Assessing the condition of in-service concrete bridges has recently gained significant concern from both public and private entities. This is a direct result of the aging infrastructure in the United States and the resultant effect on the national economy. The use of current advances in non-destructive testing methods in early detection of damage or condition assessment is still limited due to insufficient research and variability of data. The series of studies presented in this dissertation utilizes the high sensitivity of acoustic emission (AE) as a non-destructive evaluation technique for reinforced and prestressed concrete structures. The study has two main objectives: a) use AE as an early detection method for deterioration or cracking mechanisms that may lead to brittle (sudden) failure, shear cracks in reinforced concrete and corrosion in prestressed concrete, and b) utilize AE parameters for condition assessment of in-service structures. Three studies were completed in an effort to fulfill the objectives, and are presented in a series of journal articles as chapters in this dissertation.

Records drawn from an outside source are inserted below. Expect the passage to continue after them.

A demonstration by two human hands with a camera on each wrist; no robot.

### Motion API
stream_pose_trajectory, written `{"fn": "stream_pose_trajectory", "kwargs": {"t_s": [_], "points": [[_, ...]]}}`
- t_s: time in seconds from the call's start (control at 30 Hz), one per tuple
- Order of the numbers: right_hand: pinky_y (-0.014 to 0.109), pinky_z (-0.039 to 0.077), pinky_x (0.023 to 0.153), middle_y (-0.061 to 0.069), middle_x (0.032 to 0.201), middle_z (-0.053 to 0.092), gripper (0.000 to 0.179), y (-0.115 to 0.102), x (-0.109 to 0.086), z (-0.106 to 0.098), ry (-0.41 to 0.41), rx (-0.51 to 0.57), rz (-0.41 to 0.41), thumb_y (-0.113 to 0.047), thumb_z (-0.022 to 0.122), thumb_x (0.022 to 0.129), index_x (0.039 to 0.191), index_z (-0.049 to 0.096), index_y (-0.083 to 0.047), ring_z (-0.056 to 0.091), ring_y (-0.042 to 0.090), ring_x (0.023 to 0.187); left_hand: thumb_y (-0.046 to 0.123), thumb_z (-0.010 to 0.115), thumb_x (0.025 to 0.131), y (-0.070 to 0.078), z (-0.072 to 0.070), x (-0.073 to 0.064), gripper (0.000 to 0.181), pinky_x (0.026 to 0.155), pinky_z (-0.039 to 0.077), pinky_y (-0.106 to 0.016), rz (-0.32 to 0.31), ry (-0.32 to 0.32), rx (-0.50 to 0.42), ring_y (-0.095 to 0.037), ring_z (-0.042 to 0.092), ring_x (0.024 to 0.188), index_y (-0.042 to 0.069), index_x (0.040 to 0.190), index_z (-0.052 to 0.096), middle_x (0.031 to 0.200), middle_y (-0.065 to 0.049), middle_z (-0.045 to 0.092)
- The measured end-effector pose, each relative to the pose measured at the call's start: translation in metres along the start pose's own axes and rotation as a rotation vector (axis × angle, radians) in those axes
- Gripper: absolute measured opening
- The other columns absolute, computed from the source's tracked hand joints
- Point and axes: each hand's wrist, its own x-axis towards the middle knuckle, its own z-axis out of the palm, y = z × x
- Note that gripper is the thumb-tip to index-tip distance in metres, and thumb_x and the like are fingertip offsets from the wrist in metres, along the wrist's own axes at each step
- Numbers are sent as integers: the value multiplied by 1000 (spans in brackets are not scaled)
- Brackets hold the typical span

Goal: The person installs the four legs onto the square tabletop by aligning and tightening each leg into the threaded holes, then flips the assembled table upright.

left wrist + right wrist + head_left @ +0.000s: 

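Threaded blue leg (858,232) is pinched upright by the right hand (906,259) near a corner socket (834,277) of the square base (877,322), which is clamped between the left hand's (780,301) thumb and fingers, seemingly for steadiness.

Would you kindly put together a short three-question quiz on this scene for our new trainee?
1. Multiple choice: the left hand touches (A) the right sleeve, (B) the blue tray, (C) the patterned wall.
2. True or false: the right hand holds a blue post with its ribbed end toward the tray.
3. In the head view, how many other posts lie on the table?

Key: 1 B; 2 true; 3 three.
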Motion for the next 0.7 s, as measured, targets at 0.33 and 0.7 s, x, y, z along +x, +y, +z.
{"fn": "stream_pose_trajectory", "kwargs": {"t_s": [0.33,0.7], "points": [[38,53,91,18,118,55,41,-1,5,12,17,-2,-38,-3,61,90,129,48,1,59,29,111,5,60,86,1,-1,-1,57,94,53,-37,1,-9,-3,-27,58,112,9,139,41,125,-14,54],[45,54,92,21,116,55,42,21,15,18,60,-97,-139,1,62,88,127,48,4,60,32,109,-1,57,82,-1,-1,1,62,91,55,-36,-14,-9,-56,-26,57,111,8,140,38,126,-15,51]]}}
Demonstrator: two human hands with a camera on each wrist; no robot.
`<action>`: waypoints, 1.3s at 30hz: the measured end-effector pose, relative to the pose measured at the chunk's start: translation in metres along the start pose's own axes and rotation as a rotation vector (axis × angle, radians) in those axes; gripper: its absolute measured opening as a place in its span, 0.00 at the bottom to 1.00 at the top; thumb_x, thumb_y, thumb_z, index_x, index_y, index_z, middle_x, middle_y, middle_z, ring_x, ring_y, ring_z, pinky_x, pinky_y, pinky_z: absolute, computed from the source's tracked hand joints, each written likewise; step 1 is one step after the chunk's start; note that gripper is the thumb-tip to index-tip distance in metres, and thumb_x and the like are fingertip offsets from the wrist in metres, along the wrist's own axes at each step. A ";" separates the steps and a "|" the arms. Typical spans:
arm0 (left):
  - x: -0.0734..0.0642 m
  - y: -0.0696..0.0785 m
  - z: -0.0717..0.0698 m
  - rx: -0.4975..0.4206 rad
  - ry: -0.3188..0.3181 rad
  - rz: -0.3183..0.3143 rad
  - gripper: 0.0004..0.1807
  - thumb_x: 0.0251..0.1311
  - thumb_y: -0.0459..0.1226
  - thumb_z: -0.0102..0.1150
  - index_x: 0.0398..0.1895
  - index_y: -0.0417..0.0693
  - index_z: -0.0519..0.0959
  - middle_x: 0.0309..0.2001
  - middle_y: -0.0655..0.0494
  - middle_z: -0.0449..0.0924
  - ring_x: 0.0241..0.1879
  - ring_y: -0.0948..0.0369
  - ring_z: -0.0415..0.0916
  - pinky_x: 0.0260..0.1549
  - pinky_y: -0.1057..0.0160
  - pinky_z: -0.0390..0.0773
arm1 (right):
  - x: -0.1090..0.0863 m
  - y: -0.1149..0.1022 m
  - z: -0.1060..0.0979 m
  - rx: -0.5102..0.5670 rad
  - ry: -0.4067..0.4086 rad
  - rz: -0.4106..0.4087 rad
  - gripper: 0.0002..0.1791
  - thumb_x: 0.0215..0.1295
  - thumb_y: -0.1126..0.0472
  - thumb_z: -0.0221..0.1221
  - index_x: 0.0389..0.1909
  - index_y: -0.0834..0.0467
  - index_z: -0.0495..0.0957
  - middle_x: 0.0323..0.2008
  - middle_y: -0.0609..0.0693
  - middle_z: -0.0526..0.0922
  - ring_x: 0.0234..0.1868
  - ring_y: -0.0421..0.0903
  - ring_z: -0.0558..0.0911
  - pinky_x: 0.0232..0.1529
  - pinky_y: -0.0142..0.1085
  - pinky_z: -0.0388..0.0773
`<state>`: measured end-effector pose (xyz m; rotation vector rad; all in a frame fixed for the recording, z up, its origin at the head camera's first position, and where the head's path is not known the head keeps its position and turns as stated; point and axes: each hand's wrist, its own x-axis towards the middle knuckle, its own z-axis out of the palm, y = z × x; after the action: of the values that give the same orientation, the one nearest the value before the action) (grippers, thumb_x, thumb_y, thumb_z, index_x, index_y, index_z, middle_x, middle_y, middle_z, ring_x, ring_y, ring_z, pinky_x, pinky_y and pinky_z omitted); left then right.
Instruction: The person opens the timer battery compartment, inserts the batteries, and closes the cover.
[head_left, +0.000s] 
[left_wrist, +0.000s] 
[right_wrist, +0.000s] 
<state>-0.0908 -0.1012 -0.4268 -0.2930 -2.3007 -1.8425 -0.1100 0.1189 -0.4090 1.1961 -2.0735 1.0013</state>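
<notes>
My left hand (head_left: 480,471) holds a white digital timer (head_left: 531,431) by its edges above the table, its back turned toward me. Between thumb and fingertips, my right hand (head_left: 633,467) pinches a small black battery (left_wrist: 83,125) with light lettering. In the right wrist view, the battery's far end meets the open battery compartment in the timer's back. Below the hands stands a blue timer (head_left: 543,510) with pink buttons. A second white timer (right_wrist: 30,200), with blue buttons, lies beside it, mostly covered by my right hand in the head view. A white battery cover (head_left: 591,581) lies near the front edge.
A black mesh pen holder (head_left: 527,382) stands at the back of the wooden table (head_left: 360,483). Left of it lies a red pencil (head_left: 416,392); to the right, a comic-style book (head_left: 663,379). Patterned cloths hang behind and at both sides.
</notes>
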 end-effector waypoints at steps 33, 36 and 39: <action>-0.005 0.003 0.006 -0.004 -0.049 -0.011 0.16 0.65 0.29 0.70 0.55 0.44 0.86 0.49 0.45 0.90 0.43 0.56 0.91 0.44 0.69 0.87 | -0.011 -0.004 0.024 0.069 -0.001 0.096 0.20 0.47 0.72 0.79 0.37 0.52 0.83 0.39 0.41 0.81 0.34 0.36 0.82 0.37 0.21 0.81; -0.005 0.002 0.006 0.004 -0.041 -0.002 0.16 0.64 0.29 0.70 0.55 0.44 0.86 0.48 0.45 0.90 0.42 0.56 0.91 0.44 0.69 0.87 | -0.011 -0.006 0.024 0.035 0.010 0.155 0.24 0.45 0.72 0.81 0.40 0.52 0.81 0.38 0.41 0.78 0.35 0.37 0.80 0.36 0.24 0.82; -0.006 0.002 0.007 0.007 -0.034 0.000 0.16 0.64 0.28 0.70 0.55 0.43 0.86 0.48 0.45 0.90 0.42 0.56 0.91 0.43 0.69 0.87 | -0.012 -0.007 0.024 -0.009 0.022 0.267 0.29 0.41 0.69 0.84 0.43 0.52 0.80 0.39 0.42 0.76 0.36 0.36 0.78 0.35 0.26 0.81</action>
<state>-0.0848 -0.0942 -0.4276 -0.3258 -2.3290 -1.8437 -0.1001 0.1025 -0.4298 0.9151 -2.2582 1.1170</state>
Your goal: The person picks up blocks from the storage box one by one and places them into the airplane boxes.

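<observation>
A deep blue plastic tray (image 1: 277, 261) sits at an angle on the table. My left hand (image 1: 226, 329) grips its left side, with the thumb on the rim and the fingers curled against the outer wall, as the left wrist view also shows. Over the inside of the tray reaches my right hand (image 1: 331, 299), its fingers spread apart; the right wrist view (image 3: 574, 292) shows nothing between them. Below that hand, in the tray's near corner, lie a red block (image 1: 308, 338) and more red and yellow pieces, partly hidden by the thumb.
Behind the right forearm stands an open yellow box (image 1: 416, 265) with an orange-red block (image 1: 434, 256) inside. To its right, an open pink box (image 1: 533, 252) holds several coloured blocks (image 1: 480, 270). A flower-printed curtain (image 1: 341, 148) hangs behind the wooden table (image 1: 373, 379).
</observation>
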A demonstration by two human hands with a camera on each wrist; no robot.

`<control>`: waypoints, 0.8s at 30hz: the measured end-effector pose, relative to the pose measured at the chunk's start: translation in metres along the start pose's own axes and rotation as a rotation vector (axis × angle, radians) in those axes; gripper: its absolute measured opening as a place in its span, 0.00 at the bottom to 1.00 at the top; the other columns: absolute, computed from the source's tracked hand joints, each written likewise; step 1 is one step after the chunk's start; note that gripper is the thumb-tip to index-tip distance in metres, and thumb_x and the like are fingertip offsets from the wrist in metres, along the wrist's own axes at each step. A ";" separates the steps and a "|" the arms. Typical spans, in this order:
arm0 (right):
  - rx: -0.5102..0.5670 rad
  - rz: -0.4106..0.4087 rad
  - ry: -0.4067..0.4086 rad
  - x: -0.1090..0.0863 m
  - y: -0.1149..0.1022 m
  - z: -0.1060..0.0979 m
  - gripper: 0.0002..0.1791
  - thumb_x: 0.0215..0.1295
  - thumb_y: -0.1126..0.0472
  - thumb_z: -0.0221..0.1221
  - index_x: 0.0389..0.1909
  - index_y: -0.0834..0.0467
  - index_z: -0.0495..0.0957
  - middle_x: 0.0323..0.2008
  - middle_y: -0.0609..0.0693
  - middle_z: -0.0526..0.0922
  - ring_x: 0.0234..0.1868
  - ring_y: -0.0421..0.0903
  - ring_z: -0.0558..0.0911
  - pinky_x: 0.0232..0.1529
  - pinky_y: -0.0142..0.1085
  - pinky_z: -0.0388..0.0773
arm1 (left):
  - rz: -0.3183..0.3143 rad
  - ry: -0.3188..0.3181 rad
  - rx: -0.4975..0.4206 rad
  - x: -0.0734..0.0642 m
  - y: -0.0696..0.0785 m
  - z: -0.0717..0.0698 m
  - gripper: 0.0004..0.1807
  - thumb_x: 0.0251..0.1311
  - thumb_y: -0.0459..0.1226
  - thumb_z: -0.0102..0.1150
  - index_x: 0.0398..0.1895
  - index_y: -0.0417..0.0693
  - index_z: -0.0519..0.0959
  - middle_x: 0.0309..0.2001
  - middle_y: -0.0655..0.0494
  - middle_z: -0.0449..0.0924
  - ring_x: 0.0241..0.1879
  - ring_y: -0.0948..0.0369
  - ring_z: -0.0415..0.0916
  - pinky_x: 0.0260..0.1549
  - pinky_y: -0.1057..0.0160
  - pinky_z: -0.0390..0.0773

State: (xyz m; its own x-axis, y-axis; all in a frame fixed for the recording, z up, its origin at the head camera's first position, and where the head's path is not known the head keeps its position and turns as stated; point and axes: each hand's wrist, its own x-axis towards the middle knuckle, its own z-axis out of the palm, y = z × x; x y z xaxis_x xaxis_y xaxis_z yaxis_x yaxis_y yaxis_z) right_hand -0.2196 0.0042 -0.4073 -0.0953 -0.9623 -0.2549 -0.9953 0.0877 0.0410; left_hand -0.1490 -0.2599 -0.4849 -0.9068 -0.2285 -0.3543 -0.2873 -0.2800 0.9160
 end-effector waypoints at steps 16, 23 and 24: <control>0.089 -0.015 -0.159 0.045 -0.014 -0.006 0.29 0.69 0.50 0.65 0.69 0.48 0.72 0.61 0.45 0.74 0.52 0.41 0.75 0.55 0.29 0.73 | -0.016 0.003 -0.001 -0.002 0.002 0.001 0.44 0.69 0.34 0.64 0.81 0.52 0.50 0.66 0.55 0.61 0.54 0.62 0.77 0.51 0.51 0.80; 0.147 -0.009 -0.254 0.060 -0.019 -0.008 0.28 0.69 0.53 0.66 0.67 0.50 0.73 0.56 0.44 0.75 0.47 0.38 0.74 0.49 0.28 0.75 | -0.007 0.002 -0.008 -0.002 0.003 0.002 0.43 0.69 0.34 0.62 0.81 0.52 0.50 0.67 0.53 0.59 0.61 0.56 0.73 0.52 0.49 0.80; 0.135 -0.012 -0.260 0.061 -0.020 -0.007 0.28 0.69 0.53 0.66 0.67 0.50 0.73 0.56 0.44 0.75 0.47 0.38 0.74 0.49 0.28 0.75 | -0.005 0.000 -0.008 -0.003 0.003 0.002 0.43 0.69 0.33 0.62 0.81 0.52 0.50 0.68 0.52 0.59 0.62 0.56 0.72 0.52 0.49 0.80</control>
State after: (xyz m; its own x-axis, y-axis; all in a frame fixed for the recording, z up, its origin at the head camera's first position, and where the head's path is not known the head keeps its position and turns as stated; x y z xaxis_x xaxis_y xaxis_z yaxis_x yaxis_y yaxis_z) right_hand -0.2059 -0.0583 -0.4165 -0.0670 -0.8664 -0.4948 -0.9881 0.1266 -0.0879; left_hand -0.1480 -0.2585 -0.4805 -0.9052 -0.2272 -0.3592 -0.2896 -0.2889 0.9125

The first study included four prestressed T-girders measuring 4.98 m (16 ft. 4 in.) subjected to long term corrosion. Corrosion was applied by subjecting the specimens to wet-dry cycles using a 3% NaCl solution to accelerate corrosion. The specimens were continuously monitored using acoustic emission (AE) and standardized electrochemical tests. Half-cell potential (HCP) measurements and linear polarization resistance (LPR) were performed daily to serve as a benchmark for corrosion detection.

The results showed that AE has the ability to detect corrosion initiation with the same sensitivity as HCP. To better assess the corrosion, an AE intensity analysis chart was correlated to corrosion rate as calculated from LPR results. In the second study, AE was used to monitor eight prestressed T-girders load tested using the proposed cyclic load test (CLT) method. The purpose of the test was to calibrate AE as a substitute for conventional measurements used to assess the condition of the structure using the ACI 437 CLT acceptance criteria. The results of the study also showed that AE can be used as a means of structural evaluation. These techniques are correlated to existing test acceptance criteria and are shown to be able to assess conditions of previously damaged specimens in a manner correlated to a pristine specimen. Unlike conventional criteria AE is able to assess structural condition without knowledge of load history. Additionally these charts can be used to reduce the maximum load applied during the test to be within the service load limit.

The third study was conducted to determine the cracking mechanism developed in a specimen, which may give an indication of the anticipated failure mode of the specimen. The specimens contained Glass Fiber Reinforced Polymer (GFRP) longitudinal reinforcement and no shear reinforcement. Five scaled GFRP reinforced concrete (RC) beams with effective depth up to 290 mm (11.4 in.) and constant shear span-to-effective depth ratio of 3.1 were load tested under four-point bending. The results indicated that appropriate AE parameters can be used to discriminate between developing flexural and shear cracks irrespective of scale, and provide warning of impending failure irrespective of the failure mode (flexural and shear).

The outcomes of the studies described in this dissertation demonstrate the potential of AE as a viable technique for condition assessment and structural health monitoring as well as prognosis systems and techniques. AE condition assessment charts were also developed for different deterioration mechanisms. The demonstrated ability of AE to accurately map of crack growth and damage activity can provide guidance for rehabilitation efforts and/or further inspection.